Your instructions: Set down the material exactly. Keep every line.
-.-.-
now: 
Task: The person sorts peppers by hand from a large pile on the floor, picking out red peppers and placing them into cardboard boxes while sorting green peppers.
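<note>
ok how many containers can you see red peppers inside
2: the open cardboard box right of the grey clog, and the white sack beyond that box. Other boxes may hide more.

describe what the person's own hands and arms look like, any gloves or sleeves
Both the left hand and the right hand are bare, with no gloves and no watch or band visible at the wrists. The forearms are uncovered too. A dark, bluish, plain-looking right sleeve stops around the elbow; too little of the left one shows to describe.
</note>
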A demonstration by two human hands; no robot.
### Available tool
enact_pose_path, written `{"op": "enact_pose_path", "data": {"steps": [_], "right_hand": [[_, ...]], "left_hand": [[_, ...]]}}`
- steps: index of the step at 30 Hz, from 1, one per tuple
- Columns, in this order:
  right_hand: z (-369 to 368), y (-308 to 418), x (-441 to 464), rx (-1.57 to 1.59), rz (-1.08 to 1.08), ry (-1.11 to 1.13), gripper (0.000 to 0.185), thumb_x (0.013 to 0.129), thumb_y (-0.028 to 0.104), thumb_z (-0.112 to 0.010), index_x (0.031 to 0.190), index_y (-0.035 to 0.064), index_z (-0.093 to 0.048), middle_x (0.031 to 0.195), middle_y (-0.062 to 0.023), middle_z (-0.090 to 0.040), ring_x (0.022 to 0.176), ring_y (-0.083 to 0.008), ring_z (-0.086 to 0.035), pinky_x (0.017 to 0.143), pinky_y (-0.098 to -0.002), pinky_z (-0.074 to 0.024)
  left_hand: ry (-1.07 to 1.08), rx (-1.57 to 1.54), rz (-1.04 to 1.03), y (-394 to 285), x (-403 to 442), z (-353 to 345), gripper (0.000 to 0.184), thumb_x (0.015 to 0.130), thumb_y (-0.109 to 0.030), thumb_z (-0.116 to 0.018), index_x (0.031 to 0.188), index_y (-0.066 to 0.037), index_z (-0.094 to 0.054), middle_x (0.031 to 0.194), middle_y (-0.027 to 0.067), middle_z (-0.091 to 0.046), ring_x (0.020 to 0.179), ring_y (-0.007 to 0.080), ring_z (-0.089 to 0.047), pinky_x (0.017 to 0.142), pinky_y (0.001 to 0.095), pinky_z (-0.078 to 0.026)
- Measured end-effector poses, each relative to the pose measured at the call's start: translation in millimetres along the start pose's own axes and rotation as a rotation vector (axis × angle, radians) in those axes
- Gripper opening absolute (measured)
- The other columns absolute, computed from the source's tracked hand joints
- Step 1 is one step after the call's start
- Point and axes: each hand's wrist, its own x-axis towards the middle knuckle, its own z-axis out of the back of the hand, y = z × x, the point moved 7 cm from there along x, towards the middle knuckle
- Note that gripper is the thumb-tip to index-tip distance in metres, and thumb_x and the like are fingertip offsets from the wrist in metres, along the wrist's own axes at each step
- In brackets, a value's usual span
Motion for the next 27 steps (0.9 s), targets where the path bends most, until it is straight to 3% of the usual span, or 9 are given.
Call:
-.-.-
Expected output:
now: 
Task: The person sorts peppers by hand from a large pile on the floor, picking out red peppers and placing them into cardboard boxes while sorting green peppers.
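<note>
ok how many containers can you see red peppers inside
2: the open cardboard box right of the grey clog, and the white sack beyond that box. Other boxes may hide more.

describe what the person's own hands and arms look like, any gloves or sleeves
Both the left hand and the right hand are bare, with no gloves and no watch or band visible at the wrists. The forearms are uncovered too. A dark, bluish, plain-looking right sleeve stops around the elbow; too little of the left one shows to describe.
</note>
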A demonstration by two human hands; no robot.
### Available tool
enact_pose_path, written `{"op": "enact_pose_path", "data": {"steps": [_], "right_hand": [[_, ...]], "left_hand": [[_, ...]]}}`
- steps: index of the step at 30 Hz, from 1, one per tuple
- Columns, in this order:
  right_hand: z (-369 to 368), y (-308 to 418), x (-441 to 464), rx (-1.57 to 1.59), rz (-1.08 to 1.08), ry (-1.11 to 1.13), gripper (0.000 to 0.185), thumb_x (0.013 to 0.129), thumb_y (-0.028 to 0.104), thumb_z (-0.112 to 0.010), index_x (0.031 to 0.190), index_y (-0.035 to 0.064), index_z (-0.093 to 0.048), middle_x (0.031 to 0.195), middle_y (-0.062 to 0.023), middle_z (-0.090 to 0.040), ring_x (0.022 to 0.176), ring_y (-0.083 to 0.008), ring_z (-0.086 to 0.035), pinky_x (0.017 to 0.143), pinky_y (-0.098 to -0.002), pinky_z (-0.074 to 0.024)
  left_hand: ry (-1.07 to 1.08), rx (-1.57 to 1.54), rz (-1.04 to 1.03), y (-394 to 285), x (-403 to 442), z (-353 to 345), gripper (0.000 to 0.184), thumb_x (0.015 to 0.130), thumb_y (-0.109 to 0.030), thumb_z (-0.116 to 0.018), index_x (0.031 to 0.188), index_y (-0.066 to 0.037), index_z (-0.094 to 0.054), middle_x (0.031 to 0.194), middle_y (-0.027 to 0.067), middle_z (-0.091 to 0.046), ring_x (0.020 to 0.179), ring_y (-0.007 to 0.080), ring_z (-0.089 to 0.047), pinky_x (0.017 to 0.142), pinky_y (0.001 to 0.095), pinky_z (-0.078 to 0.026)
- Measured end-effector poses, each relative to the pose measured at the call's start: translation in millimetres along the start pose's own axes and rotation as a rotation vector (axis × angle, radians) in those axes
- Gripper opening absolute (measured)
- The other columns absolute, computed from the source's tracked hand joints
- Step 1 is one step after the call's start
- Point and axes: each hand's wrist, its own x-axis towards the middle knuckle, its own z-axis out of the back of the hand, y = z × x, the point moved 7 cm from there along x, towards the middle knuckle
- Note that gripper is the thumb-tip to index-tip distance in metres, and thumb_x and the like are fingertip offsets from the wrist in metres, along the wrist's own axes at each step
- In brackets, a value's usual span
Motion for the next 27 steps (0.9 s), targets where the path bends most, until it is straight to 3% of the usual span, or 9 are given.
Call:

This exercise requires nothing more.